タスクフォースの成り立ちなどをうかがうと、もともとは三谷さんがトップダウンで推進する社風だったのではないかと思います。

現在のような考えに変化したのには、どのような背景があるのでしょうか?

おっしゃる通り、以前は完全にトップダウンでした。

管理職層がまだ育ってきていない頃は「社員には任せないで、自分一人でやるしかない」と思っていたんです。睡眠時間は毎日4時間くらいで頑張っていました。

社長がすべてを抱え込むようなスタイルだったわけですね。

はい。私は昔から「1人で4人分働こう」と考えてがむしゃらにやってきたタイプなんですが、事業が拡大してくうちに、さすがに「自分1人ではできないことがある」と悟りました。人にやってもらうしかないのだと。

そんな中で管理職層が成長し、私も「信頼できる人にやってもらおう」と思えるようになっていきました。

「みんながエース」じゃなくていい。個性を発揮しあい、業績を伸ばしながら残業を減らせる体制へ

今後、会社としてはどのような展望を描いているのですか?

今は売り上げのメインが人材紹介ですが、この事業では求職者の方との面談が重要です。

現職をお持ちの方だとどうしても夜の時間に面談が集中するので、現状は21時まで対応していて、残業をゼロにするのが難しい。これをなんとか変えられないかと考えています。

事業構造的に遅い時間帯まで稼働せざるを得ないという状況なのですね。

はい。ただその原因は、「目標設定のあり方」にもあると思っているんです。

現在は個人が目標数字を抱えているのですが、これをチーム目標だけに変えたいと思っています。チームリーダーがリソースを配分できるようになれば、メンバーそれぞれで「今日は早く帰る日」などの調整もやりやすくなるはずです。

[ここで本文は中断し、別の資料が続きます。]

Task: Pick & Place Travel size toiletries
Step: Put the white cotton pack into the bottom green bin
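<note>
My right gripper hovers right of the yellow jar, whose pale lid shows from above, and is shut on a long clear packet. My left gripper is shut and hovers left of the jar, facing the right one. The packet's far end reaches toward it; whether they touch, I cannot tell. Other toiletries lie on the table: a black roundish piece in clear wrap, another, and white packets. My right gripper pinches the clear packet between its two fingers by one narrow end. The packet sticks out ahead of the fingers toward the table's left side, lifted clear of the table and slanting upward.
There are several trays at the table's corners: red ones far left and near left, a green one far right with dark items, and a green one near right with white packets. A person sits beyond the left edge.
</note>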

これに合わせて、来期からフレックス制の導入も検討しています。

なるほど。一人ひとりで個別の目標を追いかける必要がなくなれば、自然と協力しあって最適な働き方を実現できるようになりますね。

「みんながエース」じゃなくていいと思うんですよ。

ぐいぐい数字を追いかけるのが得意な人もいれば、陰でサポートすることに長けている人もいる。そんな個性を発揮しあって、業績を伸ばしつつ残業を減らせる体制を実現したいと思っています。

そのためにも、ボトムアップで一人ひとりが会社を動かしていく風土をより深めていきたいですね。

三谷さんが課題視していたように、規模の拡大に伴って社員が主体性を失ってしまったり、トップダウンの経営スタイルからなかなか抜け出せなかったりして悩んでいる組織は多いと思います。

そうした企業の方々へアドバイスをいただけますか?

極限まで社長がやってみれば、いろいろ見えてくると思います。30人の会社なら、一度社長が30人分の仕事をやってみる。

極論かもしれませんが、そうやって自分の限界が分かれば、1人ではできないことを悟ることになると思うんです。

「メンバーが自発的に動いてくれない」という悩みはよく聞きますが、一口にメンバーと言っても、どんどん上に行きたい人や、そこそこの仕事でバランスを取りたい人など、さまざまな志向を持つ人が集まっているわけですよね。

だからこそ個人で考えてもらうだけでなく、チームで考えてもらうことが大切なのだと思います。それがトップダウンからボトムアップへと変わり、社員に会社を自分ごととして考えてもらう第一歩になるのではないでしょうか。